2013 Volume 91 Issue 3 Pages 391-406
A long-term (1948-2009) frontal data set was created with an objective method by using NCEP-NCAR (National Centers for Environmental Prediction-National Center for Atmospheric Research) reanalysis data. This method utilizes a gradient and a thermal front parameter (TFP) of a potential temperature and an equivalent potential temperature at 850 hPa (dθ, TFP(θ), and TFP(θe)). The TFP defined as the directional derivative of a gradient of a thermodynamic variable along its gradient is one of the measures of frontal intensity and is often used for objectively analyzing frontal positions on surface weather maps. On the basis of the frontal data set, the average seasonal behavior of the frontal zone around Japan, its influence on the weather in mid-summer, and the seasonal march of the frontal zone during El Niño/La Niña events were examined.
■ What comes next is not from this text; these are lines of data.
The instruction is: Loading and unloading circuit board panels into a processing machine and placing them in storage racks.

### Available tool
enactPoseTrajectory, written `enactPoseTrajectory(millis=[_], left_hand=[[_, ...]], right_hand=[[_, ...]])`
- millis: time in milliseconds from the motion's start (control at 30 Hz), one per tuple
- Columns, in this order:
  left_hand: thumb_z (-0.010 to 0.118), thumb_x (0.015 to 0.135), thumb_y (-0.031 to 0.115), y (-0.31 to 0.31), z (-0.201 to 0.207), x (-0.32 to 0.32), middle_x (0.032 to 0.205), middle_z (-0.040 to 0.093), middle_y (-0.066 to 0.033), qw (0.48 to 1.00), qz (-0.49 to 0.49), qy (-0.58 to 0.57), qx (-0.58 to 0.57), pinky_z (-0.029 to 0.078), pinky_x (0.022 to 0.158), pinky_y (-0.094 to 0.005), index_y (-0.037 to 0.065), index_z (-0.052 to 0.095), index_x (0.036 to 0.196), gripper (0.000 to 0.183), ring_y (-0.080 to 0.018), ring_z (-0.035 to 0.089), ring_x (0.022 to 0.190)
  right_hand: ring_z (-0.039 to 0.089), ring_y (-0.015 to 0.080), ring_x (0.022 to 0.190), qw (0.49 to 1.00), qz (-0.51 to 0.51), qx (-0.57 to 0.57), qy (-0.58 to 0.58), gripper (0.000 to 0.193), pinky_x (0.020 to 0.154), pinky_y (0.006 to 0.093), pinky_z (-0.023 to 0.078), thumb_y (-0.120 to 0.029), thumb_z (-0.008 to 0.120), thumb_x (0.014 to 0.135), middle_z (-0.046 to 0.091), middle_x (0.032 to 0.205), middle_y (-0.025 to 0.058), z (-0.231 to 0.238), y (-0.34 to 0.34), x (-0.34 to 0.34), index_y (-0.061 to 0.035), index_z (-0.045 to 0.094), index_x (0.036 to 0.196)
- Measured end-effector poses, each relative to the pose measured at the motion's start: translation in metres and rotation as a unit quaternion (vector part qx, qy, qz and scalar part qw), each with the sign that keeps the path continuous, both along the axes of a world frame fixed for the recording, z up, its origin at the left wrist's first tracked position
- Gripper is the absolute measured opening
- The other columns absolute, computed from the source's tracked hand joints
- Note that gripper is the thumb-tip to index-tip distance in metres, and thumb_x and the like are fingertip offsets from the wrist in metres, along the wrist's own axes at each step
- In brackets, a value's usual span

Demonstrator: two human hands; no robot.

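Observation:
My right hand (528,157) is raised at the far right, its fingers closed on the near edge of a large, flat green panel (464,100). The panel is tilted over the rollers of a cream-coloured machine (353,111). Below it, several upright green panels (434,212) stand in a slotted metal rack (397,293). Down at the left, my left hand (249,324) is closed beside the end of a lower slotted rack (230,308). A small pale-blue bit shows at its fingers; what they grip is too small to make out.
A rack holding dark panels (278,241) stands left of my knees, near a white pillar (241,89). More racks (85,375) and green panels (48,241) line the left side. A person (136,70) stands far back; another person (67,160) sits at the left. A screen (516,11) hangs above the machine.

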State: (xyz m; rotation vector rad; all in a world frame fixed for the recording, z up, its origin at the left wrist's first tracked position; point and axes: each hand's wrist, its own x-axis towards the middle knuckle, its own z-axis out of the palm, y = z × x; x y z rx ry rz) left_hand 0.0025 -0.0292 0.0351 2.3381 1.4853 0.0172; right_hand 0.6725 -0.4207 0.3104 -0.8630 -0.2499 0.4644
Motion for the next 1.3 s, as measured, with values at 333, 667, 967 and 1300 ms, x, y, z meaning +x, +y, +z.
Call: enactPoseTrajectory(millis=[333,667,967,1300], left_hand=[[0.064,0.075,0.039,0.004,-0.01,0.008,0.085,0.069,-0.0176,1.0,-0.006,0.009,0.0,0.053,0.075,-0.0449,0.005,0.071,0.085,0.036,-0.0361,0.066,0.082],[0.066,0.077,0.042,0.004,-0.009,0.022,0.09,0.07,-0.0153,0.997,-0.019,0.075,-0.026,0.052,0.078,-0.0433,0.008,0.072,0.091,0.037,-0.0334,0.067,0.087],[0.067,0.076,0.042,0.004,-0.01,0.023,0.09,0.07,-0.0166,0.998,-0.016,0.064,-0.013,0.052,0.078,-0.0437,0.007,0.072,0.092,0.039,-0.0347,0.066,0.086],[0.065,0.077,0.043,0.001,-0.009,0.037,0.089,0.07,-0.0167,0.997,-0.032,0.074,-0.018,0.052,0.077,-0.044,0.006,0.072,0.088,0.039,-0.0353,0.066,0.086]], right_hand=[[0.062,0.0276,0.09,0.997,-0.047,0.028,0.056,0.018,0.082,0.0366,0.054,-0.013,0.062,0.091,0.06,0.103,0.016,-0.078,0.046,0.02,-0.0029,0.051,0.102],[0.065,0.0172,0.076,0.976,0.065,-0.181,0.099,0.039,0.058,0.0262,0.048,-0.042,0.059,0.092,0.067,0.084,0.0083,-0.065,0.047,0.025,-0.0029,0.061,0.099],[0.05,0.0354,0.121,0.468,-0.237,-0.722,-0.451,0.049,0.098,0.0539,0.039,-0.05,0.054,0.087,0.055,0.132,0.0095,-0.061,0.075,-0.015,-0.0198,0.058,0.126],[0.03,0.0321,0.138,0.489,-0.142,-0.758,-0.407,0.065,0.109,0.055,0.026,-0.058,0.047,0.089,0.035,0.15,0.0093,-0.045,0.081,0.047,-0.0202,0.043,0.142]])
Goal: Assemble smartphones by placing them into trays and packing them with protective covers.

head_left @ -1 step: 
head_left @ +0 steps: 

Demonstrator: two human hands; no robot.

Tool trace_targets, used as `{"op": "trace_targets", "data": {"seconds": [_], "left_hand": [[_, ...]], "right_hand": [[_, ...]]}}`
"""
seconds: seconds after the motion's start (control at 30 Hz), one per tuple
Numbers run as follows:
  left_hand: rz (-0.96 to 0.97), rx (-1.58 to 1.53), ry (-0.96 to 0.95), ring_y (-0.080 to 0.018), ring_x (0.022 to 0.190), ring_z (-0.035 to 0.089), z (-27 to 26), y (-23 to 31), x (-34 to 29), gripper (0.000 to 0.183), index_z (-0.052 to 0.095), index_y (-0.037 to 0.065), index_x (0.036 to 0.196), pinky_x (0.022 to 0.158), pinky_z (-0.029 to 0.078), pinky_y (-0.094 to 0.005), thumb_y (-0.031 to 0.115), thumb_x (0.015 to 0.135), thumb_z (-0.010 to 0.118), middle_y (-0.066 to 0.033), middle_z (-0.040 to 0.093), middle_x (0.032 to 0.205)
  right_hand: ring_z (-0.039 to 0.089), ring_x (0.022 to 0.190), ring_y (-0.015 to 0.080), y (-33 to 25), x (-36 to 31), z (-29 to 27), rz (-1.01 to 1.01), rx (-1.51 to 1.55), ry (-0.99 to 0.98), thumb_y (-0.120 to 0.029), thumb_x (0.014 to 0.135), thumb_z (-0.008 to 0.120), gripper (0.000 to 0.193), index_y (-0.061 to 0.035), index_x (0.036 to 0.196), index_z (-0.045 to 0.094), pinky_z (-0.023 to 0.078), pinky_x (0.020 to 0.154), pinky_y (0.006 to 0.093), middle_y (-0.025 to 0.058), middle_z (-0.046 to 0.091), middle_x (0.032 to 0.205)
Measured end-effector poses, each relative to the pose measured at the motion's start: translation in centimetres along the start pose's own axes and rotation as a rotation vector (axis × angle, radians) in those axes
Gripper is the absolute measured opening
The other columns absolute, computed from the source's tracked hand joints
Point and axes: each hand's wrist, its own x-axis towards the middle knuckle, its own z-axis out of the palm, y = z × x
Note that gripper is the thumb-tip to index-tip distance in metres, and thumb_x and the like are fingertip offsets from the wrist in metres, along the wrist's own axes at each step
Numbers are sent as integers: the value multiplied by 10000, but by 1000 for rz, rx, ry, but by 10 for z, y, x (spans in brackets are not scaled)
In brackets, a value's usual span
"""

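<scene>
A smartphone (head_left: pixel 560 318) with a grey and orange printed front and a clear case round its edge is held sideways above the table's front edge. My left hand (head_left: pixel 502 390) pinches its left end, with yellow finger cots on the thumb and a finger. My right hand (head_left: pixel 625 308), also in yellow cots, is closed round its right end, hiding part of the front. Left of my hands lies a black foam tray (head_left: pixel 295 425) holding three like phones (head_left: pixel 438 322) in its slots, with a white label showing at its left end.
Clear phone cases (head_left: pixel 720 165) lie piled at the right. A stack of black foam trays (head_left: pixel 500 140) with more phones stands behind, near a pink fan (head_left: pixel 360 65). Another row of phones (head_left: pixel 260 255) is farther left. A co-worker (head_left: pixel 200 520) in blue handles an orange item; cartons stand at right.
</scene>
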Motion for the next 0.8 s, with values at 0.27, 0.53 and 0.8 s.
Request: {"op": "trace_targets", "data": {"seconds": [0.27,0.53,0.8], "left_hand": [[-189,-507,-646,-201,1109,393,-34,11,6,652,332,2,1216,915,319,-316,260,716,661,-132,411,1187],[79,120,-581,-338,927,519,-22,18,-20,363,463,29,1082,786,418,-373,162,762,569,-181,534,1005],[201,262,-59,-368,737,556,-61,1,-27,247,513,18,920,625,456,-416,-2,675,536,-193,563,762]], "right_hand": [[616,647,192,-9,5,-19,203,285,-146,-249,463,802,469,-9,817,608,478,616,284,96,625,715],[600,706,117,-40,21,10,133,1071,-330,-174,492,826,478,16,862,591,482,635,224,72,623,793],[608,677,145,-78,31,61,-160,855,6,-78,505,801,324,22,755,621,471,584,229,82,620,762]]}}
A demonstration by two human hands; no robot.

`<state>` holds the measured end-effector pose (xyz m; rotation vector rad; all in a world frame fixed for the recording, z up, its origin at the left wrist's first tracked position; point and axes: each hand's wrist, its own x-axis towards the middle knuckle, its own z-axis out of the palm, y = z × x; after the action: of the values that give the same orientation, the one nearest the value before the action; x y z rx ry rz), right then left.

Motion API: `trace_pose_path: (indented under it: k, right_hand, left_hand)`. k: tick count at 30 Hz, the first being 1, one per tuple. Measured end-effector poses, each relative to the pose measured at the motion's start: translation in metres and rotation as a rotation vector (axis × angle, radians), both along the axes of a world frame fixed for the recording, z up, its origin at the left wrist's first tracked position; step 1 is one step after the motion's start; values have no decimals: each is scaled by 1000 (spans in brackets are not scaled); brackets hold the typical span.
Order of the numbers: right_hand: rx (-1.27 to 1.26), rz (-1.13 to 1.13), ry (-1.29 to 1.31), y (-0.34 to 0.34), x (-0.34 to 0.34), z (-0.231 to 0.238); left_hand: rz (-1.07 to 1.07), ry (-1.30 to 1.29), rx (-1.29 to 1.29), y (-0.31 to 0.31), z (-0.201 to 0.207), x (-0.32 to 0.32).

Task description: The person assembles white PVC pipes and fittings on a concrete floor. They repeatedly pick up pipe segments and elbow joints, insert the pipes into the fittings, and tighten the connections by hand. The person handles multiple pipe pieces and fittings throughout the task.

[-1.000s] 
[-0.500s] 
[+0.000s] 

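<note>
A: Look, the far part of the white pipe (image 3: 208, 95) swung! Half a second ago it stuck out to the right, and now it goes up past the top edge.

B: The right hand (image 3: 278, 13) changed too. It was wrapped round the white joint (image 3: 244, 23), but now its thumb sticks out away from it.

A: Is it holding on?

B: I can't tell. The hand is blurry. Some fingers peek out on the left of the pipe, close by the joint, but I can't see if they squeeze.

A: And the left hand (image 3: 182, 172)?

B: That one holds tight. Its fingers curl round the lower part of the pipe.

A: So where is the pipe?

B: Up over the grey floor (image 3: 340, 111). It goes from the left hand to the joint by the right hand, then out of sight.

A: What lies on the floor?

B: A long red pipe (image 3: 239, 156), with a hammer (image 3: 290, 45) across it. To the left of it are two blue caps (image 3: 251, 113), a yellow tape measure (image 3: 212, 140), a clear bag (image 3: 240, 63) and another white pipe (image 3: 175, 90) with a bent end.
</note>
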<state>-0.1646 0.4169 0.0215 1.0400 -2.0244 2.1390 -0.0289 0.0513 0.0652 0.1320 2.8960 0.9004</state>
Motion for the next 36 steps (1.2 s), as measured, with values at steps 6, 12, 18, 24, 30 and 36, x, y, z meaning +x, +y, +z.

The main results are summarized in the following points: 1) The frontal data set generated under the conditions of dθ > 0.04 K (100 km)−1, TFP(θ) > 0.05 K (100 km)−2, and TFP(θe) > 0.69 K (100 km)−2 showed the strongest correlation to that compiled by counting the number of fronts on the surface weather maps around Japan. 2) Although the long-term frontal data set created in this study retained some differences in frequency, the seasonal march of the frontal zone was consistent with that created from fronts on the weather maps. 3) The relationship of interannual mid-summer variations (July 20-August 16) between the clear-sky ratio of Japan and the frontal zone and various mean characteristics of the Japanese climate during El Niño/La Niña events, most of which have been discussed in previous reports, were verified from the perspective of the variability in the frontal zone, which has not been clarified so far.
These results of this work show that the frontal data set created herein has the advantage of being simple and objective and is useful for research on the detailed relationship in interannual variations between the regional climate around Japan and large-scale atmospheric conditions.